All eight patients achieved a maintenance dose of selexipag 1600 mcg twice daily, after initiating at the starting dose of 200 mcg twice daily. The dose was titrated weekly or at a slower pace, depending on individual tolerance, and was dictated by specialty pharmacy nursing. The titration process was completed over 8 weeks, allowing patients to reach the target maintenance dose of 1600 mcg. Throughout the titration period, all patients experienced some side effects, primarily headaches and nausea. None of the patients discontinued selexipag therapy during the 16-week period.

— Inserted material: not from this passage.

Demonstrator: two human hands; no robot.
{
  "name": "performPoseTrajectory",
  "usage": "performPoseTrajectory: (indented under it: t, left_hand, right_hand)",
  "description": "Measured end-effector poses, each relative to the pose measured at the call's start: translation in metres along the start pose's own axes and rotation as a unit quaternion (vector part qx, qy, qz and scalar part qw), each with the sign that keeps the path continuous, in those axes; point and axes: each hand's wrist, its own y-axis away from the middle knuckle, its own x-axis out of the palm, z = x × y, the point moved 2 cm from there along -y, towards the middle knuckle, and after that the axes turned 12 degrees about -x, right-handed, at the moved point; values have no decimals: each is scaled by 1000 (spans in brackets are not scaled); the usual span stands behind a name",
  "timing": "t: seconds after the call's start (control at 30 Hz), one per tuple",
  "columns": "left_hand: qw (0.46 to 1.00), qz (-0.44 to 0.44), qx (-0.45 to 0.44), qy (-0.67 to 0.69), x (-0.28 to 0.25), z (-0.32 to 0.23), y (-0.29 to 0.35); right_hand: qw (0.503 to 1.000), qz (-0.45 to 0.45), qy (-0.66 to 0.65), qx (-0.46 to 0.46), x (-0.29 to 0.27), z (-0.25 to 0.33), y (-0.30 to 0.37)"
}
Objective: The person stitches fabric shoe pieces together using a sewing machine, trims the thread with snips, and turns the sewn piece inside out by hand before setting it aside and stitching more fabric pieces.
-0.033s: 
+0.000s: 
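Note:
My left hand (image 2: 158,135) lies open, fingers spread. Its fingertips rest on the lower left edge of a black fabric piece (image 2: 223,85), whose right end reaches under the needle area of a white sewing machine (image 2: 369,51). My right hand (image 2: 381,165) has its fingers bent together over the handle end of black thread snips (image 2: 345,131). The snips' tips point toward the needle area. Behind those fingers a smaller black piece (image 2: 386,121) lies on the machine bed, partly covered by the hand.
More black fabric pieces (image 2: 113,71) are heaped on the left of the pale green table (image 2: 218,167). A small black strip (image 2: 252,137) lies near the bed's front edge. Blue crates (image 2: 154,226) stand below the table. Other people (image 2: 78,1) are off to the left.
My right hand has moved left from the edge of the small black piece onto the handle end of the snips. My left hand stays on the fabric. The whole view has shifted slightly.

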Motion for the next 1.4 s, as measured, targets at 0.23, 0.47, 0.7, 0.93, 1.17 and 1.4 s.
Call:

At 16 weeks, the mean improvement in 6MWD was 101.8 m (t = −6.66, p < 0.05), corresponding to an average increase of 58%. NT-proBNP levels decreased in all eight patients, but this reduction was not statistically significant for the group as a whole (t = 1.86, p = 0.1048). Patient 4 showed the most notable reduction of 78.7%, from 4203 pg/mL to 937 pg/mL. Echocardiographic assessments of eRVSP revealed consistent reductions post-treatment, with values decreasing from the range of 55–90 mmHg at baseline to 41–67 mmHg at 16 weeks (t = 7.98, p < 0.05). Supplemental oxygen requirements decreased significantly in most patients (t = 2.65, p < 0.05): patients 1, 3, and 8 no longer needed oxygen, and the oxygen needs in patient 4 decreased from 4 L/min to 2 L/min. Absolute FVC decreased in patients 2, 5, and 7; however, this finding was not statistically significant (t = 1.39, p = 0.208). The mean predicted FVC declined from 60.5% at baseline to 58.9% at 16 weeks, representing a −1.63% change, which was also not statistically significant (t = 0.956, p = 0.371). Absolute FEV1 increased from 2.00 L at baseline to 2.06 L at 16 weeks (mean change: +0.063 L), but this change did not reach statistical significance (t = −1.93, p = 0.095). Predicted FEV1 rose slightly from 60.5% to 61.0% (mean change: +0.5%; t = 1.17, p = 0.280), again without statistical significance (Table 3 and Table 4; Figure 1).
4. Discussion
Our analysis of this cohort suggests that treatment with selexipag can improve exercise capacity, reduce eRVSP, and decrease oxygen requirements without precipitating ventilation–perfusion mismatch in CTD-PAH patients with concomitant parenchymal lung disease.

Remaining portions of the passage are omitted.